Windows 10 gratuito?

Desde que assumiu o posto de CEO da Microsoft em fevereiro de 2014, nomeado por Bill Gates para substituir Steve Ballmer, o indiano Satya Nadella já implementou várias iniciativas em direção a um modelo de negócio mais aberto.

Um dos exemplos é a suíte de escritório mais popular do mundo, o Office, que tornou-se um pacote bastante atrativo com as versões 365, incluíndo versões totalmente gratuitas para professores e estudantes de instituições credenciadas (versões para o sistema operacional móvel iOS da Apple também passaram a ser gratuitas no primeiro trimestre de 2015).

Outro movimento notável é a aproximação com a comunidade de desenvolvedores de software. O ambiente de desenvolvimento Visual Studio ganhou uma versão recheada de recursos e totalmente gratuita, denominada Community 2013.

O mais recente anúncio seguindo esta abordagem, no entanto, foi o que causou maior furor: a nova versão do Windows (denominada Windows 10) será oferecida através de upgrade gratuito para quem possuir as versões 7 ou 8 em seu desktop. A crítica especializada, no entanto, argumentou que este seria um movimento natural compensatório, principalmente depois de uma versão não tão popular (Windows 8 e o seu upgrade, 8.1). Além disso, a Microsoft estaria apenas iniciando em um modelo já consolidado pela Apple em seu sistema operacional OS X.

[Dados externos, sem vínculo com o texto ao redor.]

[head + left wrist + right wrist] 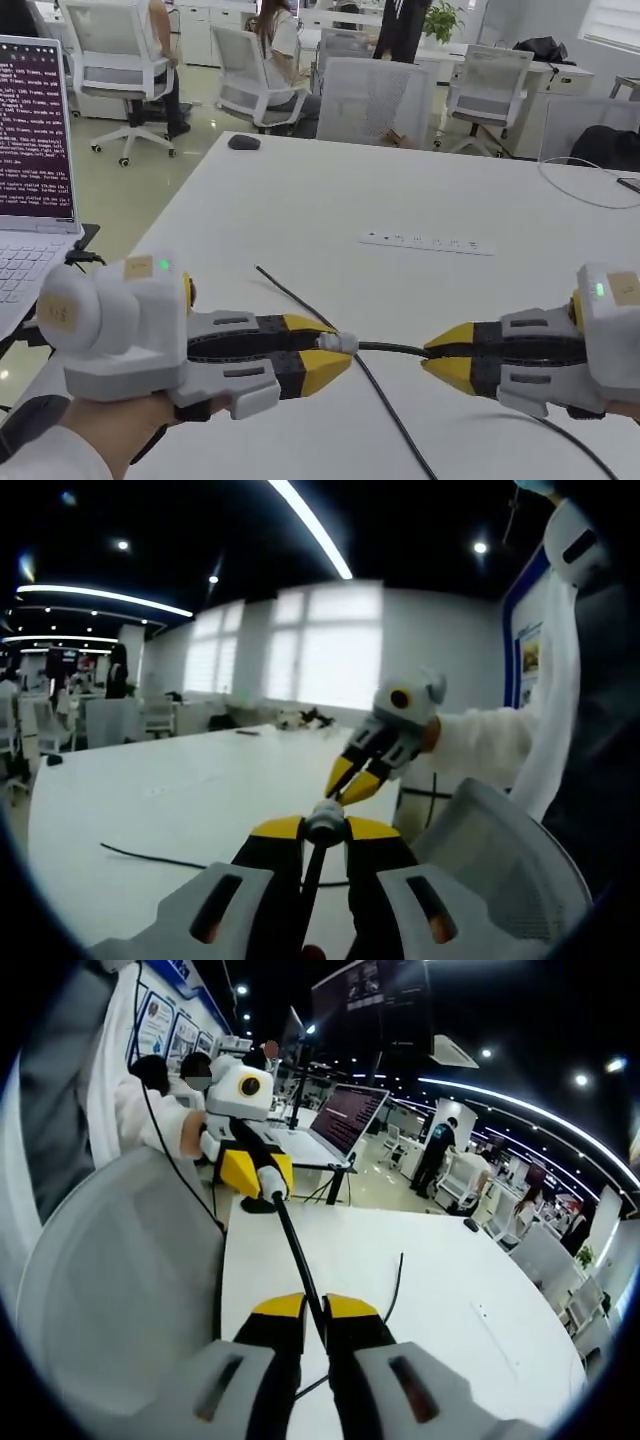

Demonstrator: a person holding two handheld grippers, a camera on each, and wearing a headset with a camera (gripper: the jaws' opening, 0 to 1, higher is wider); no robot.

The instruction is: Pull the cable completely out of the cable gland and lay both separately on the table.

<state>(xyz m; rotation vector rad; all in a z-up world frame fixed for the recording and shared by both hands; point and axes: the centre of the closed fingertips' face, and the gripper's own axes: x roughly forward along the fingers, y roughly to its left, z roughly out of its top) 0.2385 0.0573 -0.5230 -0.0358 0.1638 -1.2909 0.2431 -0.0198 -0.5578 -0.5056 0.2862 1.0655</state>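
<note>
While the two tools face each other nose to nose above the near part of the white table (300,200), the left gripper (336,352) has its yellow-tipped jaws clamped on the white cable gland (341,342). The gland sticks out past the tips, and its long axis points sideways toward the right gripper (428,356). The black cable (390,348) leaves the gland's mouth and runs almost level, left to right in the head view, into the right gripper's jaws, which are closed tight on it. In the right gripper view this stretch is straight and taut, leading from that gripper's jaws up to the gland. A looser run of black cable lies on the tabletop, slanting from far left to near right and passing beneath the gland. Farther back a white power strip (426,243) lies flat across the table, with a dark mouse (243,142) near the far edge. An open laptop (35,130) is at the left, and white office chairs (372,100) are beyond the table.
</note>
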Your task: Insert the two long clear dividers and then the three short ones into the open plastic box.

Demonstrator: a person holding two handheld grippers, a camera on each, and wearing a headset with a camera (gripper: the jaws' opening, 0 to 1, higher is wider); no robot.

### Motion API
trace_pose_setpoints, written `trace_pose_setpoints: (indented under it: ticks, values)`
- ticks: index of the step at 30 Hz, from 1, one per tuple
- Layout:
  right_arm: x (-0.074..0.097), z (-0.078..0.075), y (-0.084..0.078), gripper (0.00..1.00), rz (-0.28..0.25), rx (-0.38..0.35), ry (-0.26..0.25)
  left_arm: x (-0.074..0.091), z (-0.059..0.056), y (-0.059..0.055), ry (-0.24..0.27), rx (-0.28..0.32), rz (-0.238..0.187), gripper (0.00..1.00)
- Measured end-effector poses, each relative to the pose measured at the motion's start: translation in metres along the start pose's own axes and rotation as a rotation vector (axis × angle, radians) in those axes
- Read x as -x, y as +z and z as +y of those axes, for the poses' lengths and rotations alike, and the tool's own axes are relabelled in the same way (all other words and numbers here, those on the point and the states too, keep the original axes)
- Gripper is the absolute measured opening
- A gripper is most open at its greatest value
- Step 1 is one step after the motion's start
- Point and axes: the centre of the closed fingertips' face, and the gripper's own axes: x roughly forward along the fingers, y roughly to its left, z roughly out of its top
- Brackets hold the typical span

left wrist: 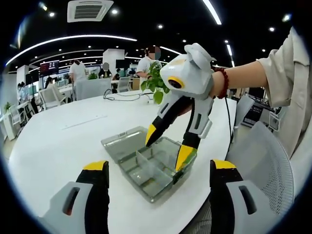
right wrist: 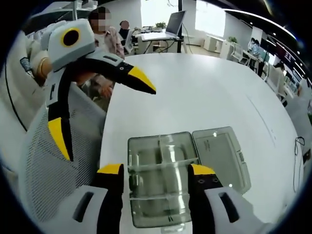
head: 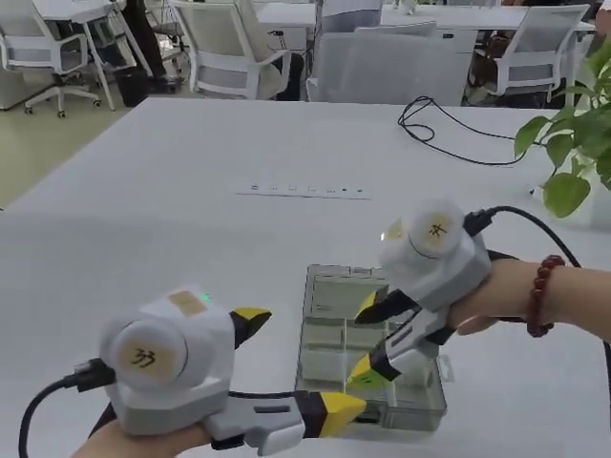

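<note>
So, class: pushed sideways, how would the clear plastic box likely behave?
The clear plastic box looks thin-walled and light, so it would probably slide on the smooth table, not tip. Its open lid may flop if lifted.

"33" – round sticker (head: 145, 358), left gripper (head: 304, 363) | right gripper (head: 362, 342) – top sticker (head: 434, 231), mark unreadable

The right gripper (right wrist: 156, 170) comes up from 6 o'clock, its jaws spread, one yellow tip at each long side of the box (right wrist: 130, 161). Clear dividers (right wrist: 161, 151) split the box into compartments. Its lid (right wrist: 222, 156) lies open at 3 o'clock. The left gripper (right wrist: 105, 117) hangs at 10 o'clock, jaws apart, above a mesh chair (right wrist: 44, 175).
</note>
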Motion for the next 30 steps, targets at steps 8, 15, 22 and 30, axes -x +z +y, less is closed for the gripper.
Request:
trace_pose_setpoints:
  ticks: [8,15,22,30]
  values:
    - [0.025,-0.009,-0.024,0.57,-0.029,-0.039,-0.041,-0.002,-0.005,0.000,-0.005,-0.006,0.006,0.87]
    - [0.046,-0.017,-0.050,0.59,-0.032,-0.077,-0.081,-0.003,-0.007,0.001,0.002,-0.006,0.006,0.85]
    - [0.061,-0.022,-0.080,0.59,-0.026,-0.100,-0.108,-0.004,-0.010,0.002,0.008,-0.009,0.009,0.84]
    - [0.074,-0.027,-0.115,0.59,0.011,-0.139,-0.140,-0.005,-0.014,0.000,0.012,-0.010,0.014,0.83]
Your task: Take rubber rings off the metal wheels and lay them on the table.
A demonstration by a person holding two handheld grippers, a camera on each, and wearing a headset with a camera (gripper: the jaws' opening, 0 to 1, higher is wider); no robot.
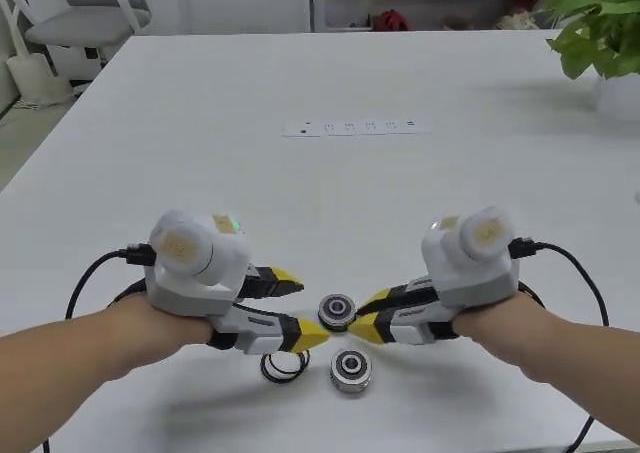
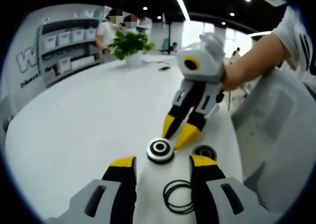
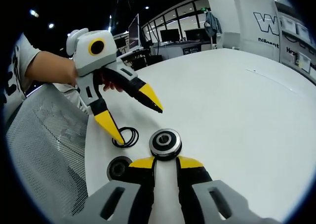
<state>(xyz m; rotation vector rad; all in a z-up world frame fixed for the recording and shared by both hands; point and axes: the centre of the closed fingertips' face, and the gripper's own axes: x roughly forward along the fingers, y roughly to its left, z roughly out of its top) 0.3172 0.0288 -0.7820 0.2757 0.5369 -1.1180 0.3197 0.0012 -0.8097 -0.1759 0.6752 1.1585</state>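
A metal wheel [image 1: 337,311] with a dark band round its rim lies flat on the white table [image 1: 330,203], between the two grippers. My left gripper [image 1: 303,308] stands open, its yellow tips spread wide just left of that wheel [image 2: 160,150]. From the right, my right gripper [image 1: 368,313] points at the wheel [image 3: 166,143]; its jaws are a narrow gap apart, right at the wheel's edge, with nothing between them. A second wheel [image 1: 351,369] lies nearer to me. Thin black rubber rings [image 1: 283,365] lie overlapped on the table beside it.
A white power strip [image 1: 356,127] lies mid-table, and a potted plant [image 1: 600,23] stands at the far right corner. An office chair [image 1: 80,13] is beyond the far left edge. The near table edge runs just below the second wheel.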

O comunicado da Microsoft sobre o Windows 10 causou certo “mal-entendido”. Um artigo da Reuters (http://www.reuters.com/article/2015/03/18/us-microsoft-china-idUSKBN0ME06A20150318) dizia que o sistema operacional poderia ser atualizado gratuitamente mesmo em computadores rodando versões não-licenciadas (piratas), o que foi rapidamente desmentido pela própria Microsoft, em seu site:

“Com o Windows 10, mesmo que PC’s com versões não-genuínas possam realizar o upgrade para Windows 10, isto não irá alterar o status da licença. Windows não-genuíno não é distribuído pela Microsoft. Não é propriamente licenciado, ou suportado pela Microsoft ou por um parceiro. Se um dispositivo for considerado não-genuíno ou não possuir uma licença anterior ao upgrade, o dispositivo continuará sendo considerando não-genuíno ou sem licença mesmo após o upgrade”.

É provável que, após o upgrade sobre uma licença anterior não genuína, seja oferecido ao usuário algum dispositivo de compra para legalizar sua cópia.

Assim, fica claro que a Microsoft não se tornou um oásis do software livre, e com certeza não é esta a abordagem que está norteando a empresa. Porém, é notável que a companhia demonstra uma postura diferente no licenciamento de software – se não impulsionada por diretriz própria, mas pelo menos para acompanhar a concorrência e os modelos de negócio atuais.